For the canonical representations, I implemented the simplest footprint that makes sense here, which is using node names, class attributes, and the text content, ignoring everything else from the markup. I also ignore annotation nodes for math, and unwrap the semantics element, so that the canonical representation of a formula at the moment is the presentation MathML tree, which is the most reliable bit we have. The end goal is that while you can write a latex equation in many equivalent ways, we want to have a canonical form that is identical for different latex input, as long as the content is the same. This includes stylistic concerns btw, such as bold italic, colors, as LaTeXML represents all of those via the "class" attribute of the nodes.

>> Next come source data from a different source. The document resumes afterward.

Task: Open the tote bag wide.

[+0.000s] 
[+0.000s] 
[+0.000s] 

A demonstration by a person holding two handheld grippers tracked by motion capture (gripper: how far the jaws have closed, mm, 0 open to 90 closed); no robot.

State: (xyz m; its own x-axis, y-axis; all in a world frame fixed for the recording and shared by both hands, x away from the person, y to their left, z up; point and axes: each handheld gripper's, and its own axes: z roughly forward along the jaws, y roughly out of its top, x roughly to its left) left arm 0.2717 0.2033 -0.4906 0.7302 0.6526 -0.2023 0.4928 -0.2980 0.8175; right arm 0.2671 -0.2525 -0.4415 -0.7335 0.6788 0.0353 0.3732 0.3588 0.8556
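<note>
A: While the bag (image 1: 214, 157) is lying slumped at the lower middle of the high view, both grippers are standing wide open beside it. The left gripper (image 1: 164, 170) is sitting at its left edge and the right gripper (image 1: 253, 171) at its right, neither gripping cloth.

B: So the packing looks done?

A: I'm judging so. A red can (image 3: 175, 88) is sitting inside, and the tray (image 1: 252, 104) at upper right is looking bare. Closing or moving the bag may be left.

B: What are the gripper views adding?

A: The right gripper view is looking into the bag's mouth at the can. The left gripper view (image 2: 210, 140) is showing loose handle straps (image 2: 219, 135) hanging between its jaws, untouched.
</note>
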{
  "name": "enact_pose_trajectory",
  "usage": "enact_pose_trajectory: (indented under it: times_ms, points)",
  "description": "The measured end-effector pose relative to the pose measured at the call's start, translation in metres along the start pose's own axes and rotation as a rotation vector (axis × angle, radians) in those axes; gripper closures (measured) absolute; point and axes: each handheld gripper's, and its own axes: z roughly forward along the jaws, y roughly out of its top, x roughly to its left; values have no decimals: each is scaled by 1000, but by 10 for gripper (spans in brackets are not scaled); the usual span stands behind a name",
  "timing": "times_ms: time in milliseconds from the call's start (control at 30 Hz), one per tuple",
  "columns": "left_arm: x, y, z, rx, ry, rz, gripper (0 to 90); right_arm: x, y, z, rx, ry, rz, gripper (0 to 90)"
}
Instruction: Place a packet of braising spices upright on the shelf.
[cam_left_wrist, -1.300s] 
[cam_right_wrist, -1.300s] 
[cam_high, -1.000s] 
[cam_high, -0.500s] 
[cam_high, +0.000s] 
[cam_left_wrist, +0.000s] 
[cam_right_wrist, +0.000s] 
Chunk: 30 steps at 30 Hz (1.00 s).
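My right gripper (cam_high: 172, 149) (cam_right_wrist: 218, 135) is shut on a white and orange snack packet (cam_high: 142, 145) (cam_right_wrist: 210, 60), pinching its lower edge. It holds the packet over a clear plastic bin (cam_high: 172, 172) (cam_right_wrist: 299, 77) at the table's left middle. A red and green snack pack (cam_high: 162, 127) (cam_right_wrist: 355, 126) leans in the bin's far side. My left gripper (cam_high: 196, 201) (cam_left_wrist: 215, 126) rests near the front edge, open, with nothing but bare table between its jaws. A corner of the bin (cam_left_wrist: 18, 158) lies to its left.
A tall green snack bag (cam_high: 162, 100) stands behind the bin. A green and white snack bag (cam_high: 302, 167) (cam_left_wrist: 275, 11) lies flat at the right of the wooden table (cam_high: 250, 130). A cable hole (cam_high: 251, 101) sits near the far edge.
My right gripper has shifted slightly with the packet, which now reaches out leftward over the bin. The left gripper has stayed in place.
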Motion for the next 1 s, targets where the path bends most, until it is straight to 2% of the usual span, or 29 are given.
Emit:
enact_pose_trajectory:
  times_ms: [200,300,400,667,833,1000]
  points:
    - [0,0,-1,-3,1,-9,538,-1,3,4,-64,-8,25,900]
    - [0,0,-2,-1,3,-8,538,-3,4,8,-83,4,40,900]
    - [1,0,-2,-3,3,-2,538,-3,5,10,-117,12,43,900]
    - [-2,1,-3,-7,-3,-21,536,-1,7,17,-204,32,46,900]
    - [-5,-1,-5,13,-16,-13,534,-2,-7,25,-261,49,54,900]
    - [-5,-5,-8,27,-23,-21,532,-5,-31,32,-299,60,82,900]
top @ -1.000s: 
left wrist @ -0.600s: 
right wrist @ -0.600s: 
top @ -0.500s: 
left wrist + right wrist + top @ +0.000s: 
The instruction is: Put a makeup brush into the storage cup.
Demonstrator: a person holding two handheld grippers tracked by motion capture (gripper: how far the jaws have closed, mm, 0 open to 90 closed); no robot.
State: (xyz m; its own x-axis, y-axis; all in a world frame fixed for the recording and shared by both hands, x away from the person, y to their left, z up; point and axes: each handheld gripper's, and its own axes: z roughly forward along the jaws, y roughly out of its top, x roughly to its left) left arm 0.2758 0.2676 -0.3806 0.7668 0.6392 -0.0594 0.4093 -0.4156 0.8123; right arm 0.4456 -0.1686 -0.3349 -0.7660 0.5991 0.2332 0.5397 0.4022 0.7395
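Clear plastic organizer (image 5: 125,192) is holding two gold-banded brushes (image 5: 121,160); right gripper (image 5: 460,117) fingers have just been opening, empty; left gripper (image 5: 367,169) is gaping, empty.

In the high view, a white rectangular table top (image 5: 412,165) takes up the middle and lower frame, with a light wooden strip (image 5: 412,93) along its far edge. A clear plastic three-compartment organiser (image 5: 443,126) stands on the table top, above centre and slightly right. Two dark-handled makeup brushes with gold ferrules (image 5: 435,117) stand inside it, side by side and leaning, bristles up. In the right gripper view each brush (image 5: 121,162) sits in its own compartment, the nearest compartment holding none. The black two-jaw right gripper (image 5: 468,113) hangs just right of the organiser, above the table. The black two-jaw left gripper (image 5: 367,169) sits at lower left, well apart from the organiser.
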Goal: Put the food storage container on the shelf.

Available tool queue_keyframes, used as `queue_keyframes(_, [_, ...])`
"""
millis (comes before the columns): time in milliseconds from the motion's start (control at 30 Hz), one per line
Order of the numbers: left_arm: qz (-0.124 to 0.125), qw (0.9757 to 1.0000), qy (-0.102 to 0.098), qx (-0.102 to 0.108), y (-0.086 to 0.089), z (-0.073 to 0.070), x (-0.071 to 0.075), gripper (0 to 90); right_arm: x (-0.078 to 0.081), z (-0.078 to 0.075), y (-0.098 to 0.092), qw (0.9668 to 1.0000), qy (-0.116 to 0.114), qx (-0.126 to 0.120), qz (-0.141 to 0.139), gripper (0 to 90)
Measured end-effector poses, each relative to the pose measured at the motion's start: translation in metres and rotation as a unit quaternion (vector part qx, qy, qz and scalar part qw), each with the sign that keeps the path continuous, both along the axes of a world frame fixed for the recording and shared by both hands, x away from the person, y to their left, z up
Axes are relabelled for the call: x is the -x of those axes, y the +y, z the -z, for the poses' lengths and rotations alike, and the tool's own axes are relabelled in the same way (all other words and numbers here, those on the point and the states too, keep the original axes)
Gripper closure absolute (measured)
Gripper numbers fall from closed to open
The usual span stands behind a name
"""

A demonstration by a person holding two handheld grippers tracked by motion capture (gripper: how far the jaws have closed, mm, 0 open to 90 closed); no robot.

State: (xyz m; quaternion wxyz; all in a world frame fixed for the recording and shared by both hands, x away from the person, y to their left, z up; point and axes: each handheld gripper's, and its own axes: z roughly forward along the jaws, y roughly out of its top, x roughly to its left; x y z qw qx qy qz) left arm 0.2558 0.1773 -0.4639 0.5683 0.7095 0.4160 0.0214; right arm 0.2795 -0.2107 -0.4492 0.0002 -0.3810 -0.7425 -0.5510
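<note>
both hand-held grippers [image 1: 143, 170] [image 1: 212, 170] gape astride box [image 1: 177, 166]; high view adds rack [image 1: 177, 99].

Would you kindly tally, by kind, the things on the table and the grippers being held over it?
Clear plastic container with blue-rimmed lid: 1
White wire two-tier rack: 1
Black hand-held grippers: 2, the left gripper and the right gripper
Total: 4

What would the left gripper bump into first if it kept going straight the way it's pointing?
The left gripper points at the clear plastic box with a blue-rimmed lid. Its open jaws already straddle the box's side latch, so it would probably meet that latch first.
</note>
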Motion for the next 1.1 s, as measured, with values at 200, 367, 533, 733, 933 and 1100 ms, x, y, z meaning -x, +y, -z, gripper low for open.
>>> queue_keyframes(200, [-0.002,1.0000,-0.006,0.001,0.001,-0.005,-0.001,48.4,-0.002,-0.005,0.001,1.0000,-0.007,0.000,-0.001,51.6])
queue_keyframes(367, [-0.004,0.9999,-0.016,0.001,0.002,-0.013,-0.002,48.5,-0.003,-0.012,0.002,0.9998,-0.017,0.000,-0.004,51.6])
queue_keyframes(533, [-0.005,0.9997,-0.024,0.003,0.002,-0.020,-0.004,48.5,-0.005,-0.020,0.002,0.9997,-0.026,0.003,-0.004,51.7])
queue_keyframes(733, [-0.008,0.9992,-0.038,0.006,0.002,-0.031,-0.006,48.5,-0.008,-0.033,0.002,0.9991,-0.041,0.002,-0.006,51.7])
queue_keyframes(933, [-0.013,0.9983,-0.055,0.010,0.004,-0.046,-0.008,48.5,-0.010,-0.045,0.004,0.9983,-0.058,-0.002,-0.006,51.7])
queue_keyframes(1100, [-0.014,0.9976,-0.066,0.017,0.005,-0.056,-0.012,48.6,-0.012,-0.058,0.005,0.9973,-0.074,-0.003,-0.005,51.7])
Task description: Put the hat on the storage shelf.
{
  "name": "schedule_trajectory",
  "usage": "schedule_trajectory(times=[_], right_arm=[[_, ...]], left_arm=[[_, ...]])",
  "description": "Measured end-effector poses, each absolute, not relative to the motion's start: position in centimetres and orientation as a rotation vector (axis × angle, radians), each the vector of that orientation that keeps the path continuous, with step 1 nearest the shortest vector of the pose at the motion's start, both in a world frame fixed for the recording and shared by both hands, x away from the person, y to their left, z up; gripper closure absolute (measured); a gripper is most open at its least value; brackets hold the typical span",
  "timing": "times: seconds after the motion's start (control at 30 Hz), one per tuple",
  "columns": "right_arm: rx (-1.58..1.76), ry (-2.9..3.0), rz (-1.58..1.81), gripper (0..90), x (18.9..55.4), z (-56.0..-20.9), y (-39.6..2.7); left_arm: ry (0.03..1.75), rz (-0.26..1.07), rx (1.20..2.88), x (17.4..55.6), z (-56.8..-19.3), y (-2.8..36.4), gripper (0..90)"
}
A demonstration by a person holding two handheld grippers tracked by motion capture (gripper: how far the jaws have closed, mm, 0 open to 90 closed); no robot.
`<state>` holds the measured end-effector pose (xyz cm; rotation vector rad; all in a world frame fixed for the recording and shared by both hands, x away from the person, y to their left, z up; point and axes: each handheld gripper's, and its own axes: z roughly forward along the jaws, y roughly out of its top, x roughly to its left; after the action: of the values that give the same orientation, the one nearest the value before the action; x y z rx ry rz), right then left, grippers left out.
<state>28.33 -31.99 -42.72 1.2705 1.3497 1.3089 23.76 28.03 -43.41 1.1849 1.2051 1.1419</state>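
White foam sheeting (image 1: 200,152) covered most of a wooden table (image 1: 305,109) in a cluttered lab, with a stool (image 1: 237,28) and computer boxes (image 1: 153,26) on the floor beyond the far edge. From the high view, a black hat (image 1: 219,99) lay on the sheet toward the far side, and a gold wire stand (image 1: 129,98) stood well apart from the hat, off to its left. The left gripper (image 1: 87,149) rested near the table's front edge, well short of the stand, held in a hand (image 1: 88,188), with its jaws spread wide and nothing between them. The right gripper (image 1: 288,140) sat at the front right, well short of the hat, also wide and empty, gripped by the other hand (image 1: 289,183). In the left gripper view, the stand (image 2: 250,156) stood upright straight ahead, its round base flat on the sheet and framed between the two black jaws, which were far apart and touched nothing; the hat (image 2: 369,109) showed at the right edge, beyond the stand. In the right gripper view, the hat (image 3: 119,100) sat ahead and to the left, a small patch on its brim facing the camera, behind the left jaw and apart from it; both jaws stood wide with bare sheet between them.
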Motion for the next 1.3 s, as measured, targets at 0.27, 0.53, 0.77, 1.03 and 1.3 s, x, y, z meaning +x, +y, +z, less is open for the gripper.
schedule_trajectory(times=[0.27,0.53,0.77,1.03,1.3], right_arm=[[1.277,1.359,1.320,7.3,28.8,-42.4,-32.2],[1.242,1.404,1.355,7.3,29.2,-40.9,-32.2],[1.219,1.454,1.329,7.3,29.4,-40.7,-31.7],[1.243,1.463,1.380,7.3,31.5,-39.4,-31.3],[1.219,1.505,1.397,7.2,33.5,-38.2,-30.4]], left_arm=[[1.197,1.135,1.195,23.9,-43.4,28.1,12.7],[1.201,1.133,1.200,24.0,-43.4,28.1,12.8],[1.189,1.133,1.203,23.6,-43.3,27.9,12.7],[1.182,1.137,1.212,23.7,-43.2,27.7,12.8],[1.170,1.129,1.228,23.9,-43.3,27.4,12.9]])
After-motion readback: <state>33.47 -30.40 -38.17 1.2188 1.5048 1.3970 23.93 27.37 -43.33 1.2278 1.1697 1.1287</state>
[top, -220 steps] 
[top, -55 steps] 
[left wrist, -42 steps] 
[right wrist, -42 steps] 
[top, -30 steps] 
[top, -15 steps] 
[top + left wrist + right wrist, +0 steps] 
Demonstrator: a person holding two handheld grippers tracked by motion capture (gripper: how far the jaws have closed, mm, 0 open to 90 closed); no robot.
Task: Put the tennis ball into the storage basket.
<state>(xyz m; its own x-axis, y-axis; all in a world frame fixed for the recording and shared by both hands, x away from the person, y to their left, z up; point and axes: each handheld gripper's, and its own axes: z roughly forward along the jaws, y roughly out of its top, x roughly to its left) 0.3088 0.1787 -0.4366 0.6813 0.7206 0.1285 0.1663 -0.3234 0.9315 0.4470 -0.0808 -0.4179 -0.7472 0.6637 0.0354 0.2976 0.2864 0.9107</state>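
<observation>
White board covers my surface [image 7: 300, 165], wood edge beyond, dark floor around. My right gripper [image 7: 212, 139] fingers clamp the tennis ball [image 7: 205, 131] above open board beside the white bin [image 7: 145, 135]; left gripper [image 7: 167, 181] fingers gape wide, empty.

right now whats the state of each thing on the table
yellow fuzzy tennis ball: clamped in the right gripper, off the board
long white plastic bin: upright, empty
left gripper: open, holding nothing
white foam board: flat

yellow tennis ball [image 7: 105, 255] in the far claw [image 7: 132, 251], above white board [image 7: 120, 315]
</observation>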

I won't go into the advanced concerns of comparing XML - there are a lot of ways to write down an XML document with the same "content payload", so any naive diff will fail miserably. Because the format is so complex, having a very focused canonicalization pass, which discards almost everything from the markup (namespaces, comment nodes, CDATA nodes, ...) is essential to do reliably comparisons (and hashing) focused on content. I even went as far as to sort the inner values of the class attribute, just to be certain that comparisons are invariant to permuting the values.

For the hashing, I use the simplest MD5 on the canonical string of a node. It's fast and collisions are still highly unlikely on a dataset of the size of arXiv. In a way this is the easy part, c14n is harder.

What we can now do with this PR merged is to efficiently build a formula model from the arXiv dataset, and have a grasp on the number of distinct expressions. I'm curious to see if there are any MD5 collisions on arXiv, and to get a frequency model of math expressions.


@jfschaefer and @urabenstein, feel free to review and suggest changes. I'll leave the PR open for a couple of days.